→ Problem statement
Only one stretch of the data is wanted: the line containing "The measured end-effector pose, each", the line containing "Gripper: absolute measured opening", and every line between them, copied exactly.

-- The records follows --

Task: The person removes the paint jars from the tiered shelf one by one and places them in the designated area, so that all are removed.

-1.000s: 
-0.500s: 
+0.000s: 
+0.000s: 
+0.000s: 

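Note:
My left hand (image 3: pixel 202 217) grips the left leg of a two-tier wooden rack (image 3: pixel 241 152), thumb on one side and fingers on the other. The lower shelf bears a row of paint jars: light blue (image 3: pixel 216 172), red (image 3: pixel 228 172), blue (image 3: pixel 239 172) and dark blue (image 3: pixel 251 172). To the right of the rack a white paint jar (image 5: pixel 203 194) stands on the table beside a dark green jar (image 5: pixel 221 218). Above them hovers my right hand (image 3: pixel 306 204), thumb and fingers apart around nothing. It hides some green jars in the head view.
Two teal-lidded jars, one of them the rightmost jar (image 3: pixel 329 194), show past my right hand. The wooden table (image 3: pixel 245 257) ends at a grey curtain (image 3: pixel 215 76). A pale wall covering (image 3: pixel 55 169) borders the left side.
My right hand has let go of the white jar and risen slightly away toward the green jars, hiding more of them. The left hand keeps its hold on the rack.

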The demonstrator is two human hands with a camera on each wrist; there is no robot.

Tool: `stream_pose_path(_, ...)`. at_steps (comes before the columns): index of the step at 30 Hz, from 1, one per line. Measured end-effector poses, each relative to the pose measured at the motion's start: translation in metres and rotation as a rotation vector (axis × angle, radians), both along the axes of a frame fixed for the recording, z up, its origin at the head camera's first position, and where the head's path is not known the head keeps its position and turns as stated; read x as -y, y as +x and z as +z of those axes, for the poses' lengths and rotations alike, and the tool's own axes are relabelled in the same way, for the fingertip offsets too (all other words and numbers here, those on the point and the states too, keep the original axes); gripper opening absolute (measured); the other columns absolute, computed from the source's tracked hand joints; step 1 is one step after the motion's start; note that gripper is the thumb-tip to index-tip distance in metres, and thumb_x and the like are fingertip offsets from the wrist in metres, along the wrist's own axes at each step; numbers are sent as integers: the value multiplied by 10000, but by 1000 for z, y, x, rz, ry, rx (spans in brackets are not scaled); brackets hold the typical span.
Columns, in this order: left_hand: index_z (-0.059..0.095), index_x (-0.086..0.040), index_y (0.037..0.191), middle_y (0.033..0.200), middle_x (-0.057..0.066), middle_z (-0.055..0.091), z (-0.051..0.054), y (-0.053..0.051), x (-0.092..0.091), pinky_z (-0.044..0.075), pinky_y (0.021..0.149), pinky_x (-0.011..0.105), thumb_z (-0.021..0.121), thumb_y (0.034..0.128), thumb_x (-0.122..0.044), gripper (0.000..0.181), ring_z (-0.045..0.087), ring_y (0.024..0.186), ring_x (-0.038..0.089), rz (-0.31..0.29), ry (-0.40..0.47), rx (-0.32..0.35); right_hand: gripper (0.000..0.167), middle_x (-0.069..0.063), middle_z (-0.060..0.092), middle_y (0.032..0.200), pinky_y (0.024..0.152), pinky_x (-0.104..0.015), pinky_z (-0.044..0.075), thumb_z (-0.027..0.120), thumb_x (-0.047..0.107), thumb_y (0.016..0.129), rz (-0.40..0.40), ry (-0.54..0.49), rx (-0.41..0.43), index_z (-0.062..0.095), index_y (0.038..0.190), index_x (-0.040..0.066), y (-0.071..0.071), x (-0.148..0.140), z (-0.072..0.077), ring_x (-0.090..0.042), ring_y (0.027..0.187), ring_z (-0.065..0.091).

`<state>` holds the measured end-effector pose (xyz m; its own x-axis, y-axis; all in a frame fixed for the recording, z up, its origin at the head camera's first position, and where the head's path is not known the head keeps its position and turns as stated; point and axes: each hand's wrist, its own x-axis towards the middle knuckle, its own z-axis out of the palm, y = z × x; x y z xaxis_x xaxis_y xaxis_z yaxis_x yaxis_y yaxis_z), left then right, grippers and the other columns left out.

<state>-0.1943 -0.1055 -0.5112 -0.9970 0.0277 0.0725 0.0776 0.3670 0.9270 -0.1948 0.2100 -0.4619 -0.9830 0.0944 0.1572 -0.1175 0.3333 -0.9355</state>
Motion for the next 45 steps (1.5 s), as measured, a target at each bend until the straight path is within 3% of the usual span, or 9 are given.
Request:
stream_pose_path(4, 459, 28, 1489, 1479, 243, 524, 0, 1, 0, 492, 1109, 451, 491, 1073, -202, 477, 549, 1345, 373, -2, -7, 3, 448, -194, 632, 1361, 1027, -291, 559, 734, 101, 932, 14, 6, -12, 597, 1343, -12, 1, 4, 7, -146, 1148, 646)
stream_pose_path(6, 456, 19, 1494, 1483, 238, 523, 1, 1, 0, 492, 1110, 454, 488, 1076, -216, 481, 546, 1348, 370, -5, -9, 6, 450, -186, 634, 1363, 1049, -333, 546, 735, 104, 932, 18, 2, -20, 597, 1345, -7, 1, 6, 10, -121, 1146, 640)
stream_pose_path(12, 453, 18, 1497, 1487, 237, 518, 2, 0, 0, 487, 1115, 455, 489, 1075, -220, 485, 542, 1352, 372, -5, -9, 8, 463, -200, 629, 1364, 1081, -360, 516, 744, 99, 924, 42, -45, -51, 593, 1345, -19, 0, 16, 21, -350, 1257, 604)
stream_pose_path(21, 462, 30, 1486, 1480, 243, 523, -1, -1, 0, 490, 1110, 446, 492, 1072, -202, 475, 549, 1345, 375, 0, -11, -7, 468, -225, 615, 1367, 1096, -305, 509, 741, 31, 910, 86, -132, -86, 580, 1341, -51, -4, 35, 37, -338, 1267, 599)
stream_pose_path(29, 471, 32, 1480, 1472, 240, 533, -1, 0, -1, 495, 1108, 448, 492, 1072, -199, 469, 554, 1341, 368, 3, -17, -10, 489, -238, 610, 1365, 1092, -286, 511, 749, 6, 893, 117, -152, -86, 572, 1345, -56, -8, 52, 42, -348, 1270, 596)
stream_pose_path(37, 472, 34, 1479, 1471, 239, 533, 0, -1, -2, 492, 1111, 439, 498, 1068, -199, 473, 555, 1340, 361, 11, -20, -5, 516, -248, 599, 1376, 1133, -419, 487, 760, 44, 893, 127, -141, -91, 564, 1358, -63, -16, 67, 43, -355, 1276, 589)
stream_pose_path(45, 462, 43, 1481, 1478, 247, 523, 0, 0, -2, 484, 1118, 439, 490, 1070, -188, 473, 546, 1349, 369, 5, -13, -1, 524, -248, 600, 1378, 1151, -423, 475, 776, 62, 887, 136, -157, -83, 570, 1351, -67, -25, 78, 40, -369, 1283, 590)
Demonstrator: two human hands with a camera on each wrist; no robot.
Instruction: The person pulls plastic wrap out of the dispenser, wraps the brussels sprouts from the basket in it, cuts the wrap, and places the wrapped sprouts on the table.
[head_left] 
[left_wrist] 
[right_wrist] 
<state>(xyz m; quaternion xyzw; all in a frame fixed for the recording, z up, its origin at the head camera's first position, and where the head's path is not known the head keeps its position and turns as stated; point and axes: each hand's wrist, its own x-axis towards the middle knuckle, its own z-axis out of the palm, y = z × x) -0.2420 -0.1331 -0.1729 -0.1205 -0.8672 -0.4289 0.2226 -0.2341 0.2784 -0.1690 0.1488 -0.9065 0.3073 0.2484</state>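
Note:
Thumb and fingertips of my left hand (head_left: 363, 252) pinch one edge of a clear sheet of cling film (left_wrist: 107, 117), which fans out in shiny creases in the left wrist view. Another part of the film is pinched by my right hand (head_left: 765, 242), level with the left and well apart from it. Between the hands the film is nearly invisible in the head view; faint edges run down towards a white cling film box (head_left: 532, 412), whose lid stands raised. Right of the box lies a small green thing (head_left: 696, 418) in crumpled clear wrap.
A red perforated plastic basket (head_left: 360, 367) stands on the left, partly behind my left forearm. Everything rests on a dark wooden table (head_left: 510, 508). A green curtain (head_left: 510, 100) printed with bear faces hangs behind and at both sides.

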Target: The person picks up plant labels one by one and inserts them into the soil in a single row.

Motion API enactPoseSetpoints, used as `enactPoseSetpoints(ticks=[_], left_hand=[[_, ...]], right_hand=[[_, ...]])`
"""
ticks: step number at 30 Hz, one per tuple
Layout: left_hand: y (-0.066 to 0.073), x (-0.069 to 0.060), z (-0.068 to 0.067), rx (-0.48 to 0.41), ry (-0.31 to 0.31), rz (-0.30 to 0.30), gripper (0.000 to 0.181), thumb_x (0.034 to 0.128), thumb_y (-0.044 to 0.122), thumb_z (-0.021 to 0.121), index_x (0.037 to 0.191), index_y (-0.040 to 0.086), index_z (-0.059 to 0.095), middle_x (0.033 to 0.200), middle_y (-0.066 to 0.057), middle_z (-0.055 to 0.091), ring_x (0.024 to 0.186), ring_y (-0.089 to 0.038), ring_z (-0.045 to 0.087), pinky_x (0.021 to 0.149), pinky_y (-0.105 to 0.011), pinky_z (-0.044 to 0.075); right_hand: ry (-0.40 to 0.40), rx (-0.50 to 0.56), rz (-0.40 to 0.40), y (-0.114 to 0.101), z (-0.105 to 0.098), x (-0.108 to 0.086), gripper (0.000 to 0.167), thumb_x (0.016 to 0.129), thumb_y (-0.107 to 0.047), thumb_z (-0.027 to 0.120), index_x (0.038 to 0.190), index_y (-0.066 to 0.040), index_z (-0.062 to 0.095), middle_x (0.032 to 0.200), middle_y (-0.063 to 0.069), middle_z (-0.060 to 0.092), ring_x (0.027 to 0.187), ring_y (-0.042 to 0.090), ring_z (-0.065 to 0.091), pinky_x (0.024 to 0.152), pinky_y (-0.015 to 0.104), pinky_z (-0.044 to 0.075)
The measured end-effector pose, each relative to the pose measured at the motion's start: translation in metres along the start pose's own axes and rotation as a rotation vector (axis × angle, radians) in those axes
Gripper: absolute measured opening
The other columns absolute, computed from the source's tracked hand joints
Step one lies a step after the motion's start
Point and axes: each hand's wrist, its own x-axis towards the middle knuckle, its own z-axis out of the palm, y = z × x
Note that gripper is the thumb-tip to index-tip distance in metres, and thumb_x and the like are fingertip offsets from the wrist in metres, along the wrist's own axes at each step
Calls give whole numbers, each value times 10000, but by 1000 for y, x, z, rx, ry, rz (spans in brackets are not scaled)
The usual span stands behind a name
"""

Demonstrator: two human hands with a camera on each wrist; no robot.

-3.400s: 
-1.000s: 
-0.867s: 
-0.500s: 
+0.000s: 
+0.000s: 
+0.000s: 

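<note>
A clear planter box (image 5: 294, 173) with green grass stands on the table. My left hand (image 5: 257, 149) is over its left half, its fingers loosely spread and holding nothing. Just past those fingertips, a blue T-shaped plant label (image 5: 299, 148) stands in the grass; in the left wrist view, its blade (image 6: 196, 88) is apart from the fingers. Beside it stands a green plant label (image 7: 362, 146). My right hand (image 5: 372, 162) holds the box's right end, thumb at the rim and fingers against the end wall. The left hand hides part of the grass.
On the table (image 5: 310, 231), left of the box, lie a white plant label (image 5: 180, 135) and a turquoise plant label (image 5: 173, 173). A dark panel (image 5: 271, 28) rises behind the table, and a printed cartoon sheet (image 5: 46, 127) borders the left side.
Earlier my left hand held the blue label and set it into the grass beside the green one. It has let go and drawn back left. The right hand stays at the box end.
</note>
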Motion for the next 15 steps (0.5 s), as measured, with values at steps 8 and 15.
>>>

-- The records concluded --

→ Finished task
The measured end-effector pose, each relative to the pose measured at the motion's start: translation in metres along the start pose's own axes and rotation as a rotation vector (axis × angle, radians) in those axes
Gripper: absolute measured opening

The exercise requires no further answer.